• **WHAT THE TASK REQUIRES**
Return, exactly and in full, the lines of the records below starting at the one with "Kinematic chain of" and ending at the one with "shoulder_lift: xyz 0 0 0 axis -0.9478", and no other lines.
[[ DATA LISTING, beginning ]]
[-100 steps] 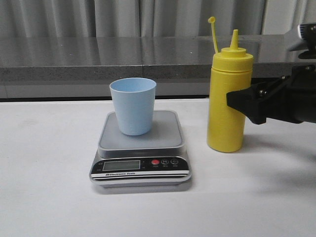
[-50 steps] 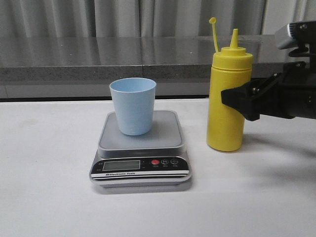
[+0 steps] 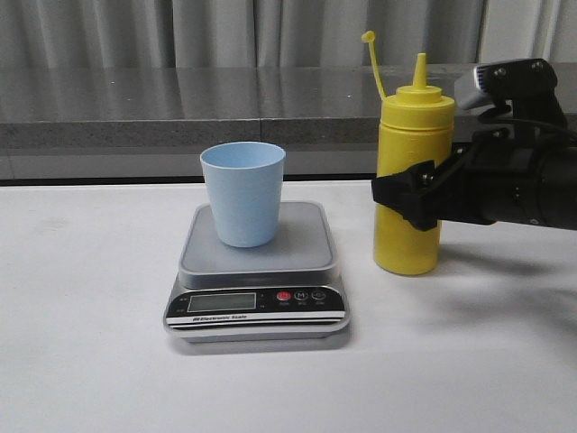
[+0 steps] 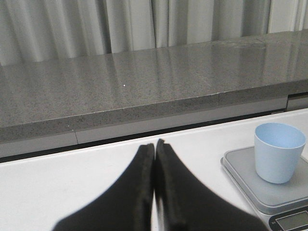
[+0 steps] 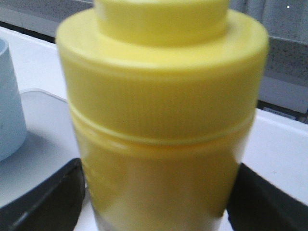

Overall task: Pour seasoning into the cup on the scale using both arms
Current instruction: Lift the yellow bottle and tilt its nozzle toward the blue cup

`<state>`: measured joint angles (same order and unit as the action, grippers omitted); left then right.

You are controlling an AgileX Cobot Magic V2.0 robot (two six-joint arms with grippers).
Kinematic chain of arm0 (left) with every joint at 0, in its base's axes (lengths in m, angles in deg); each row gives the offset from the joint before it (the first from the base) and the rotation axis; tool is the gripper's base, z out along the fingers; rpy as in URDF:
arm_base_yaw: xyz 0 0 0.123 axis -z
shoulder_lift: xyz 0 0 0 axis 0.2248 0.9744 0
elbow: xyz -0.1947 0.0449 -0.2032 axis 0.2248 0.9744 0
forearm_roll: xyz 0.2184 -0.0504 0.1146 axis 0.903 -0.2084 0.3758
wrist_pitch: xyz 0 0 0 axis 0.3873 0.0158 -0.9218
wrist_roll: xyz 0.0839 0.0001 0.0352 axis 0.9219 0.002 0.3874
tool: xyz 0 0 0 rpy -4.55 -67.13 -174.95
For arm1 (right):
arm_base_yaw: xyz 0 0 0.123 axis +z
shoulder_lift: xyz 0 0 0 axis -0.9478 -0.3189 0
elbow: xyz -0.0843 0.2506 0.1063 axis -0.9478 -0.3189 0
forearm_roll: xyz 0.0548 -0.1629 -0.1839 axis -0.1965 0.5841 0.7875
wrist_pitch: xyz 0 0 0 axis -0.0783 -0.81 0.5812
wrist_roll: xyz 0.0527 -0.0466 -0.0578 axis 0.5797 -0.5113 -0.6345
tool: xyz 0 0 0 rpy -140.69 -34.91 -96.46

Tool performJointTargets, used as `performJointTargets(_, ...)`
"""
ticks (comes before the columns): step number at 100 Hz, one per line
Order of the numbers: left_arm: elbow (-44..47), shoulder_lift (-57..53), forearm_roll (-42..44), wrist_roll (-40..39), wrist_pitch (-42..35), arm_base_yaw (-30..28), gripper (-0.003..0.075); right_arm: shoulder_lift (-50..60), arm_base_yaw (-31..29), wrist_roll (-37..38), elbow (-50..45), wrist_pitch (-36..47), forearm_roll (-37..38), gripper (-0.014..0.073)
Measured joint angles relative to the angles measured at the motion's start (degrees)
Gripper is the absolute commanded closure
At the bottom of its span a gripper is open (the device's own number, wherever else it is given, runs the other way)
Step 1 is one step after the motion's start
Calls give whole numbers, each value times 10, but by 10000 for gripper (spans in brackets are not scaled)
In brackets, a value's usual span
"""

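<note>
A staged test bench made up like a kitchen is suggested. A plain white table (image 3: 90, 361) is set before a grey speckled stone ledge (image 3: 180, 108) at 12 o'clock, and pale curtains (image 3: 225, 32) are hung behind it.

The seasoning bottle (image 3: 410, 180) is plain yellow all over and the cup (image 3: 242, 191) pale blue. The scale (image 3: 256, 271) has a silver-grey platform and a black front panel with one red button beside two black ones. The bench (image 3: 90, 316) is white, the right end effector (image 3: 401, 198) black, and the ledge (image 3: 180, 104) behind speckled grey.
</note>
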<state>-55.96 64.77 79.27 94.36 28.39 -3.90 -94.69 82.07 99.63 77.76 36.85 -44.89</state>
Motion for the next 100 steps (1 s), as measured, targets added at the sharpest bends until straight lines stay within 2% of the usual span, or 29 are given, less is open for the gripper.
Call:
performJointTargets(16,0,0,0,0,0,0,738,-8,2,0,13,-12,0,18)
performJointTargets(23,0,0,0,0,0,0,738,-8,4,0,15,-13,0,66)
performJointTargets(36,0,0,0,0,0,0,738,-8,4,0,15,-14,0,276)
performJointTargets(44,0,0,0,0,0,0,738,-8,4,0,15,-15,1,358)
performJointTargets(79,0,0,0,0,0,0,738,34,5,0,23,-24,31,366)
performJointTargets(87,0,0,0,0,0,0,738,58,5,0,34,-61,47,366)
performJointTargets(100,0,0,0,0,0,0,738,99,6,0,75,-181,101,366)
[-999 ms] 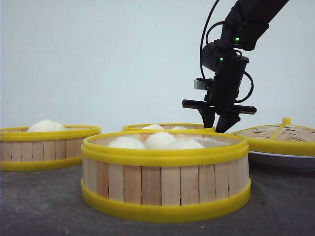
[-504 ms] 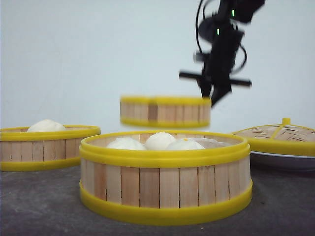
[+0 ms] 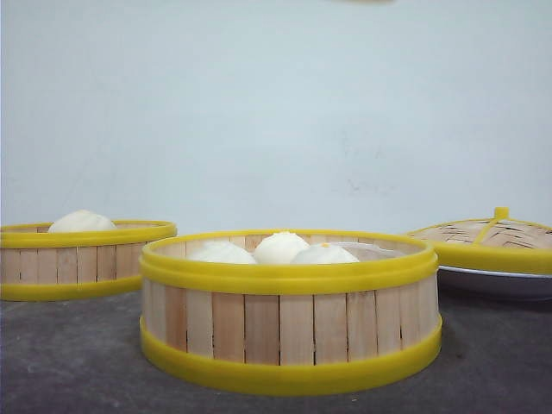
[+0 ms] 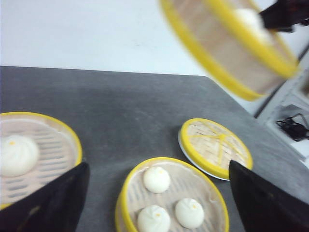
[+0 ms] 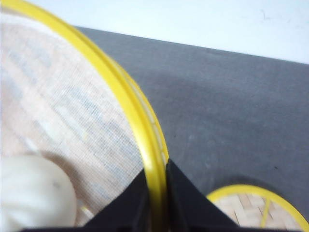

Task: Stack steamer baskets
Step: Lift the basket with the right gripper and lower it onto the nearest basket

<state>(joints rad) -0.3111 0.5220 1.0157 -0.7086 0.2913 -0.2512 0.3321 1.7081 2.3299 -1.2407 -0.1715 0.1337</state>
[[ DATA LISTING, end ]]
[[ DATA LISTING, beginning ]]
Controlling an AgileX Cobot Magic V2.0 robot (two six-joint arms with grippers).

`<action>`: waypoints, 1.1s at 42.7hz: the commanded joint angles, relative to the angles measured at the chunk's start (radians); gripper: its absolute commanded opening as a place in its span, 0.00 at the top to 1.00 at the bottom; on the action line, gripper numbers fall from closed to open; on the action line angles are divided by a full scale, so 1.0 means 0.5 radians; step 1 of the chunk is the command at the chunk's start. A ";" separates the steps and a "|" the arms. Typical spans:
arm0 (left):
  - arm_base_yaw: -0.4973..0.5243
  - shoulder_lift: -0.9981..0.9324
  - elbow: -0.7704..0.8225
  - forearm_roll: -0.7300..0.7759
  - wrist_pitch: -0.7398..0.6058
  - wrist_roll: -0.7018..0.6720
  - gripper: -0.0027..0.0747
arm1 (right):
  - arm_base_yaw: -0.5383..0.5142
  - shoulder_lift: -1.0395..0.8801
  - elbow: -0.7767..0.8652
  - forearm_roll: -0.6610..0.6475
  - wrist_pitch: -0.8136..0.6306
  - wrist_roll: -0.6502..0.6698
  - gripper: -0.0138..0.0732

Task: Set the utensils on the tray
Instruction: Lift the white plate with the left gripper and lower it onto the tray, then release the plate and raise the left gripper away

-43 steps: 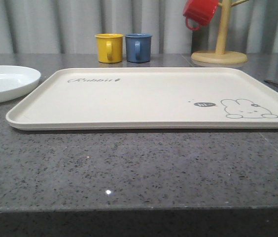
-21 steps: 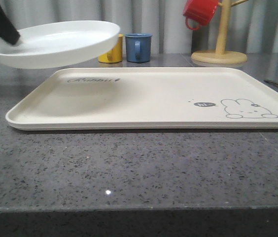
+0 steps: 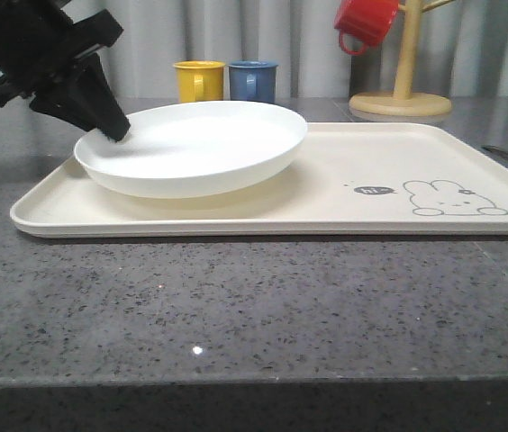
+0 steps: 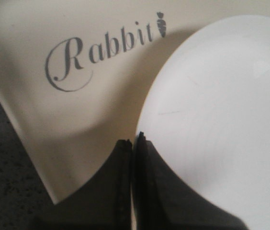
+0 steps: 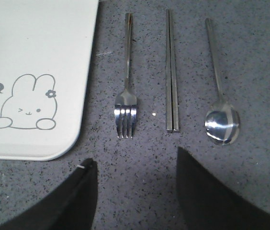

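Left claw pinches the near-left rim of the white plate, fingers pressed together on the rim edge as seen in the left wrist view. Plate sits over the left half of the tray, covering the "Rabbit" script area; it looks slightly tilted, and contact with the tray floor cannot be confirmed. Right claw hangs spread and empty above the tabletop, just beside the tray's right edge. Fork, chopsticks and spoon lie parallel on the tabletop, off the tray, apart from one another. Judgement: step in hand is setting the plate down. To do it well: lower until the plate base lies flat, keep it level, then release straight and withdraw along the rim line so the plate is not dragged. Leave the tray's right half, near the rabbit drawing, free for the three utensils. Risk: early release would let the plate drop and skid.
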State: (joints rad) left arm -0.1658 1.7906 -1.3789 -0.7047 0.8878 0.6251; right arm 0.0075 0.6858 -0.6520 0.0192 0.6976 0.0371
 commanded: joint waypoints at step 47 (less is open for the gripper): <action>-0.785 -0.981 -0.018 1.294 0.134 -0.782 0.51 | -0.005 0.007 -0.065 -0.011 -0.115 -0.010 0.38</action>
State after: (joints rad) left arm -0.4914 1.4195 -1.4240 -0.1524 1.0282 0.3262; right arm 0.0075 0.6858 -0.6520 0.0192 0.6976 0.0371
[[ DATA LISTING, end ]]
• **THE COMPLETED TASK**
Kinematic chain of arm0 (left) with every joint at 0, in its base's axes (lengths in m, angles in deg); each row gives the offset from the joint before it (the first from the base) and the rotation axis; tool is the gripper's base, z out along the fingers; rpy as in URDF:
arm_base_yaw: xyz 0 0 0.123 axis -z
shoulder_lift: xyz 0 0 0 axis 0.2248 0.9744 0
elbow: xyz -0.1947 0.0449 -0.2032 axis 0.2248 0.9744 0
forearm_roll: xyz 0.2184 -0.0504 0.1146 axis 0.903 -0.2084 0.3758
wrist_pitch: xyz 0 0 0 axis 0.3873 0.0158 -0.9218
wrist_roll: xyz 0.0839 0.0001 0.0352 axis 0.9219 0.002 0.3874
tool: xyz 0 0 0 rpy -4.55 -67.13 -174.95
For arm1 (right):
arm_base_yaw: xyz 0 0 0.123 axis +z
shoulder_lift: xyz 0 0 0 axis -0.9478 -0.3189 0

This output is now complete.